**AIM OF THE TASK:**
Copy out all of the records, exactly as they appear.

**SOURCE MATERIAL:**
# # # # # # #
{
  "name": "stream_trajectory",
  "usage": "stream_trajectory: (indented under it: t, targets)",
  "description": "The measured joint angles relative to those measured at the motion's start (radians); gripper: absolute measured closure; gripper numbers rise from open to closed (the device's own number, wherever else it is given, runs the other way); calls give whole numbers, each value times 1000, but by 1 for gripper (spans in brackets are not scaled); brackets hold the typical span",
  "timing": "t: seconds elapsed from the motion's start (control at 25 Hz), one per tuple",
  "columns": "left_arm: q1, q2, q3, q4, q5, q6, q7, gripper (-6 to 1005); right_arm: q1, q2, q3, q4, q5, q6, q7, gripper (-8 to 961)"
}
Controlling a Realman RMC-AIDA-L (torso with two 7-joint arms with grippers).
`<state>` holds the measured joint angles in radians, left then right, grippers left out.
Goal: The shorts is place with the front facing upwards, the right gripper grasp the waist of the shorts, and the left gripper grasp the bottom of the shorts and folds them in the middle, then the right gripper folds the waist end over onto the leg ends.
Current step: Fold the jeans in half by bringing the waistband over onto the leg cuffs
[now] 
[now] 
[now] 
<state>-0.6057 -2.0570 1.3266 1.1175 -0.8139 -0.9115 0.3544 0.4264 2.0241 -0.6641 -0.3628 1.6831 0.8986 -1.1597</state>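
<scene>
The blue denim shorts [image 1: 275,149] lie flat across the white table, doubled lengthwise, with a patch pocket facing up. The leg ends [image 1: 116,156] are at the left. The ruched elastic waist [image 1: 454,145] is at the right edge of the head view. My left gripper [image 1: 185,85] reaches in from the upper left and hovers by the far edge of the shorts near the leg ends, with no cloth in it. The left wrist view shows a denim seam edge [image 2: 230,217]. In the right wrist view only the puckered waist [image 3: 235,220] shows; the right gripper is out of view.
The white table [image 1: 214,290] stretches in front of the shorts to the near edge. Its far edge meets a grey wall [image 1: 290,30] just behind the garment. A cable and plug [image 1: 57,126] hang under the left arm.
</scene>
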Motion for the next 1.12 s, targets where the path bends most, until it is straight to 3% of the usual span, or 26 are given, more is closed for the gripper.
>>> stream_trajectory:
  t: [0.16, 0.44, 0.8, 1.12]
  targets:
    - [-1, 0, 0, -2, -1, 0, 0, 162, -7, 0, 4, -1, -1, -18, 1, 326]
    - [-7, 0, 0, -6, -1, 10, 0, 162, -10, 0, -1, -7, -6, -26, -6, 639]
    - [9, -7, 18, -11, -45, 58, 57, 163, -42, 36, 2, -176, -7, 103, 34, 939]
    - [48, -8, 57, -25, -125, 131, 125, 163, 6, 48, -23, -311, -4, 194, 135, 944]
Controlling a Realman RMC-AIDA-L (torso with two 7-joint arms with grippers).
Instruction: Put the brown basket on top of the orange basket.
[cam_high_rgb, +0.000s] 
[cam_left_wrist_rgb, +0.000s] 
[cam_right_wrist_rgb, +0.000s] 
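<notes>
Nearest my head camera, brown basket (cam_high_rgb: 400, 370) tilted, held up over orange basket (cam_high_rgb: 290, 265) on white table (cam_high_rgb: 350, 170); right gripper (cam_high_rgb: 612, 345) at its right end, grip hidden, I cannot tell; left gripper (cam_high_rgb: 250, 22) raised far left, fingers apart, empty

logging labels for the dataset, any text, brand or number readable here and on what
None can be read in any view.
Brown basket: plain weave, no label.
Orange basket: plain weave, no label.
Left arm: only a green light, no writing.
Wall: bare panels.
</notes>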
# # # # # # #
**TASK SOLUTION:**
{
  "name": "stream_trajectory",
  "usage": "stream_trajectory: (indented under it: t, targets)",
  "description": "The measured joint angles relative to those measured at the motion's start (radians); gripper: absolute measured closure; gripper numbers rise from open to closed (the device's own number, wherever else it is given, runs the other way); calls give whole numbers, each value times 1000, but by 1 for gripper (spans in brackets are not scaled); brackets hold the typical span",
  "timing": "t: seconds elapsed from the motion's start (control at 25 Hz), one per tuple",
  "columns": "left_arm: q1, q2, q3, q4, q5, q6, q7, gripper (-6 to 1005); right_arm: q1, q2, q3, q4, q5, q6, q7, gripper (-8 to 961)"
}
Controlling a Realman RMC-AIDA-L (torso with two 7-joint arms with grippers).
`<state>` holds the measured joint angles in radians, left then right, grippers left out.
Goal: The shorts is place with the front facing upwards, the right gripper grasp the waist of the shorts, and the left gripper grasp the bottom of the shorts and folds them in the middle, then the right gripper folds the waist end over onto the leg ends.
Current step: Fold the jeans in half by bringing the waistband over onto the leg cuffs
[now] 
[now] 
[now] 
<state>-0.6057 -2.0570 1.3266 1.1175 -0.8139 -0.9115 0.3544 0.4264 2.0241 -0.6641 -0.3628 1.6831 0.8986 -1.1597</state>
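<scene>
The blue denim shorts [image 1: 275,149] lie flat across the white table, doubled lengthwise, with a patch pocket facing up. The leg ends [image 1: 116,156] are at the left. The ruched elastic waist [image 1: 454,145] is at the right edge of the head view. My left gripper [image 1: 185,85] reaches in from the upper left and hovers by the far edge of the shorts near the leg ends, with no cloth in it. The left wrist view shows a denim seam edge [image 2: 230,217]. In the right wrist view only the puckered waist [image 3: 235,220] shows; the right gripper is out of view.
The white table [image 1: 214,290] stretches in front of the shorts to the near edge. Its far edge meets a grey wall [image 1: 290,30] just behind the garment. A cable and plug [image 1: 57,126] hang under the left arm.
</scene>
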Motion for the next 1.12 s, targets where the path bends most, until it is straight to 3% of the usual span, or 26 are given, more is closed for the gripper.
>>> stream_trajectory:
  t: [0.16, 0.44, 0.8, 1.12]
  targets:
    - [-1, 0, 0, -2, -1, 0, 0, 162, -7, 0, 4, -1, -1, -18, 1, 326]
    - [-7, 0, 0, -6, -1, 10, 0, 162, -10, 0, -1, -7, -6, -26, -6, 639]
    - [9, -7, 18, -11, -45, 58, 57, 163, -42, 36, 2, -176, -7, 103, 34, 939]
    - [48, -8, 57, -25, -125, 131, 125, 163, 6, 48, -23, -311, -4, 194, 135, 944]
Controlling a Realman RMC-AIDA-L (torso with two 7-joint arms with grippers).
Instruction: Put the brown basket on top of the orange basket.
[cam_high_rgb, +0.000s] 
[cam_left_wrist_rgb, +0.000s] 
[cam_right_wrist_rgb, +0.000s] 
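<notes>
Nearest my head camera, brown basket (cam_high_rgb: 400, 370) tilted, held up over orange basket (cam_high_rgb: 290, 265) on white table (cam_high_rgb: 350, 170); right gripper (cam_high_rgb: 612, 345) at its right end, grip hidden, I cannot tell; left gripper (cam_high_rgb: 250, 22) raised far left, fingers apart, empty

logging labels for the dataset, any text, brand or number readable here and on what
None can be read in any view.
Brown basket: plain weave, no label.
Orange basket: plain weave, no label.
Left arm: only a green light, no writing.
Wall: bare panels.
</notes>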

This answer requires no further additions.